Na terceira parte de um dos maiores filmes da história do cinema norte-americano, o Poderoso Chefão, assistimos ao famoso beijo da morte. Michael Corleone beija violentamente a boca de seu irmão Fredo após descobrir a traição que este cometeu. O beijo era o sinal de que Fredo estava marcado para morrer. Para a máfia, este beijo imposto, de certa forma “roubado”, tem como objetivo sinalizar que a morte do ser beijado foi decretada.

Um beijo similar parece acontecer em escala microscópica no nosso organismo. Cientistas descobriram que existem beijos roubados entre as células que podem levar à morte do organismo em sua batalha contra células tumorais. 

Células NK roubam membrana tumoral

Para entendermos o que acontece, precisamos primeiramente falar de um grupo específico de células que circula em nossa corrente sanguínea e que possui um nome que mais parece ter saído de um filme de mafiosos: as Natural Killers, ou abreviadamente, NK, (literalmente assassinas por natureza, ou assassinas naturais). As células NK são um tipo de linfócitos do nosso sistema imune.

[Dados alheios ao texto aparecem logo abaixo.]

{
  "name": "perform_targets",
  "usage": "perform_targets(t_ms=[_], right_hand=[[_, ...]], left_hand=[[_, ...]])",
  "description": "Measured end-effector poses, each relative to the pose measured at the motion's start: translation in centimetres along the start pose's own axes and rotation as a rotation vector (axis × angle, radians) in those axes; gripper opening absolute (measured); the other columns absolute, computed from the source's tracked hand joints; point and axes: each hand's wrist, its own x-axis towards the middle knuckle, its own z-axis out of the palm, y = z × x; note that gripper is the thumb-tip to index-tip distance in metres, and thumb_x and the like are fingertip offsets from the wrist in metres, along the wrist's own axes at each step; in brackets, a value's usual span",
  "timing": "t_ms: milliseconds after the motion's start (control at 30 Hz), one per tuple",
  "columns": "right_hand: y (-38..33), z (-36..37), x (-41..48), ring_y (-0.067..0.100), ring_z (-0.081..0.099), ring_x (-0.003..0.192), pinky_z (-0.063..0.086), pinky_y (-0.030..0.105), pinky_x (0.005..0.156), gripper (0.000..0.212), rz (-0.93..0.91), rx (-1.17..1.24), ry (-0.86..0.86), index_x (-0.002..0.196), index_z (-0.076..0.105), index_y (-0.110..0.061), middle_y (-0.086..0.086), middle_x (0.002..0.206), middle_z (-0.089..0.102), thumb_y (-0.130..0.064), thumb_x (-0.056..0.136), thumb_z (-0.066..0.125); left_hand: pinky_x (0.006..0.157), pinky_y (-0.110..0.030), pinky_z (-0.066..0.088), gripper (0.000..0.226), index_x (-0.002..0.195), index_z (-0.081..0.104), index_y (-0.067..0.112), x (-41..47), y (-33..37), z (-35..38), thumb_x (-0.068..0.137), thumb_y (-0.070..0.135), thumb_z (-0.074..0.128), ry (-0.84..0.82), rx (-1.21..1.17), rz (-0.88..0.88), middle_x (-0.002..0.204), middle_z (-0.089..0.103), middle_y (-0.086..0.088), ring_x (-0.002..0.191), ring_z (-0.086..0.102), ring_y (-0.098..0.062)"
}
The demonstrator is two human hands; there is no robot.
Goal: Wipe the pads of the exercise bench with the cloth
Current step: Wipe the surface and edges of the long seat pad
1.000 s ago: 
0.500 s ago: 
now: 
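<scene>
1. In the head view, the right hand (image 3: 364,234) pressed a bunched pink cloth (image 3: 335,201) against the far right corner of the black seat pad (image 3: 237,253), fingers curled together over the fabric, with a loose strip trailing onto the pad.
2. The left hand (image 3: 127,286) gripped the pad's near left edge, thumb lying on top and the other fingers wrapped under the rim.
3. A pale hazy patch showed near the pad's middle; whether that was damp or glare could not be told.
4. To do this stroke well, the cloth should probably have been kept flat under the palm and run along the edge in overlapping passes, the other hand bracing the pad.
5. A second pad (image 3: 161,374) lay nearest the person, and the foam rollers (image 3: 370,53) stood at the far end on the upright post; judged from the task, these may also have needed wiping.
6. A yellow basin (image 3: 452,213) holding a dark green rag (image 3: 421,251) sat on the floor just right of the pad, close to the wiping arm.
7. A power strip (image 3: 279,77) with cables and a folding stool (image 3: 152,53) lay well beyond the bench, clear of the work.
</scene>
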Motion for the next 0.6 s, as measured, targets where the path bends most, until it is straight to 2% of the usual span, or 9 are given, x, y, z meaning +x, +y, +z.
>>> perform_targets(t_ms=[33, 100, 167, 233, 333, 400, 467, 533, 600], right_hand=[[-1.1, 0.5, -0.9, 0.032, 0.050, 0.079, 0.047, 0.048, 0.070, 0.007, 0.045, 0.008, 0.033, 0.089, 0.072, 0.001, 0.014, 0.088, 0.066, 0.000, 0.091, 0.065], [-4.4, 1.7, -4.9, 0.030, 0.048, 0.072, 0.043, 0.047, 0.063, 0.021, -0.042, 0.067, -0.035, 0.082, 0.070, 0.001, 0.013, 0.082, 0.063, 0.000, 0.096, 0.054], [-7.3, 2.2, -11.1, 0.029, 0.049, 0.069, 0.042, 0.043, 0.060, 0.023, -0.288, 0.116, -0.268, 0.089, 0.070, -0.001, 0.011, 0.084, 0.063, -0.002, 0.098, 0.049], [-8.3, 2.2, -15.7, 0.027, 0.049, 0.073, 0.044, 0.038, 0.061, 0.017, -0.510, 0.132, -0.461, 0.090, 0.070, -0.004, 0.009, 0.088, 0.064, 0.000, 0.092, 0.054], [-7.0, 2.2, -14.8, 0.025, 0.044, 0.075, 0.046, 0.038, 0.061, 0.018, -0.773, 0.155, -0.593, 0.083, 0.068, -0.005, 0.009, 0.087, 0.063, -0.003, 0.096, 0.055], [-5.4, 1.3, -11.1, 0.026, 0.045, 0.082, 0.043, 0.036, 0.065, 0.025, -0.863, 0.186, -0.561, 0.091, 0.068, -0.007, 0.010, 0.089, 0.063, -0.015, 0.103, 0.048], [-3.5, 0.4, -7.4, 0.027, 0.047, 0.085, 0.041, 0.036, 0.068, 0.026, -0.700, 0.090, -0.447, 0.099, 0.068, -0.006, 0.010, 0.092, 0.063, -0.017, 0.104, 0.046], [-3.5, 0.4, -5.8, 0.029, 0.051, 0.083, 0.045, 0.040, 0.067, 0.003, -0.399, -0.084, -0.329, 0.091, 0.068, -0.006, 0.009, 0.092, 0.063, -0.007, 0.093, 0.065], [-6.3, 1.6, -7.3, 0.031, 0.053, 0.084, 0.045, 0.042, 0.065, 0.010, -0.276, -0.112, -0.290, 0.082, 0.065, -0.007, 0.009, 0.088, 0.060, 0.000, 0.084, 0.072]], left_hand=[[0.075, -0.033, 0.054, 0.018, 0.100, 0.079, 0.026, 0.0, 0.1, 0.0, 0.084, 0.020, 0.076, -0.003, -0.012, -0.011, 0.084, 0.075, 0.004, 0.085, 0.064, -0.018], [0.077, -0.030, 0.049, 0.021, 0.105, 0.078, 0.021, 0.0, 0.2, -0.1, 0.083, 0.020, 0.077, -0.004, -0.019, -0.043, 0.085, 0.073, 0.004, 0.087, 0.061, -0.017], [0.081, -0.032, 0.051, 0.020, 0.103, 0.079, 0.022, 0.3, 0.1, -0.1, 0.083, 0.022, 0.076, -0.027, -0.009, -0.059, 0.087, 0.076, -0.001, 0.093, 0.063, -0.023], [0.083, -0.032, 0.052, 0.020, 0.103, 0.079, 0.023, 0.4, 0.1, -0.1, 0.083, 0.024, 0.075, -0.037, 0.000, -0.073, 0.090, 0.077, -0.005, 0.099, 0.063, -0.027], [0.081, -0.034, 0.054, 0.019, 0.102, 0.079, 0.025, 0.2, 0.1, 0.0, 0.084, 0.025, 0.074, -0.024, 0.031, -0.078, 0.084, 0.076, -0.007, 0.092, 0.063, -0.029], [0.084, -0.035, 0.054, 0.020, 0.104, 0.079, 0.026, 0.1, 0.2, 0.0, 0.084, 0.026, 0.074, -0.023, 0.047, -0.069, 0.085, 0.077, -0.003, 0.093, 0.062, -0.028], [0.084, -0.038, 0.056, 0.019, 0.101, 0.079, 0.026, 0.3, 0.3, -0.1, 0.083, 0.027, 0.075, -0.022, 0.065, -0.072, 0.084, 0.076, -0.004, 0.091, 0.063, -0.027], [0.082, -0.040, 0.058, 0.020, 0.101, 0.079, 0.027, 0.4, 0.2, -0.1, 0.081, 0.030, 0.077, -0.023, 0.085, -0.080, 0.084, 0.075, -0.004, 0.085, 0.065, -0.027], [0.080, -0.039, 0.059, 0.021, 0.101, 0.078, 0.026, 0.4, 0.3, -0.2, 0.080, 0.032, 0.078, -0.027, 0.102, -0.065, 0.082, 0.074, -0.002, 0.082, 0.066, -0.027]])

Muitos linfócitos são produtores de citocinas, ou seja, de proteínas que, como balas, saem da pistola de um gângster e são lançadas contra outros gangsters. Essas balas, ops, citocinas são lançadas e podem matar tanto células infectadas por vírus, quanto células tumorais. Linfócitos matadores de tumores foram relatados pela primeira vez em 1968, por Hellström e colaboradores. Alguns anos depois, em 1975, Kiessling e colegas, em paralelo com o grupo de pesquisa de Ronald Herberman, definiram uma nova população de linfócitos capazes de atingir células tumorais que foram chamados de Natural Killers (NKs). Portanto, as NKs seriam gângsters que valem a pena termos como aliadas.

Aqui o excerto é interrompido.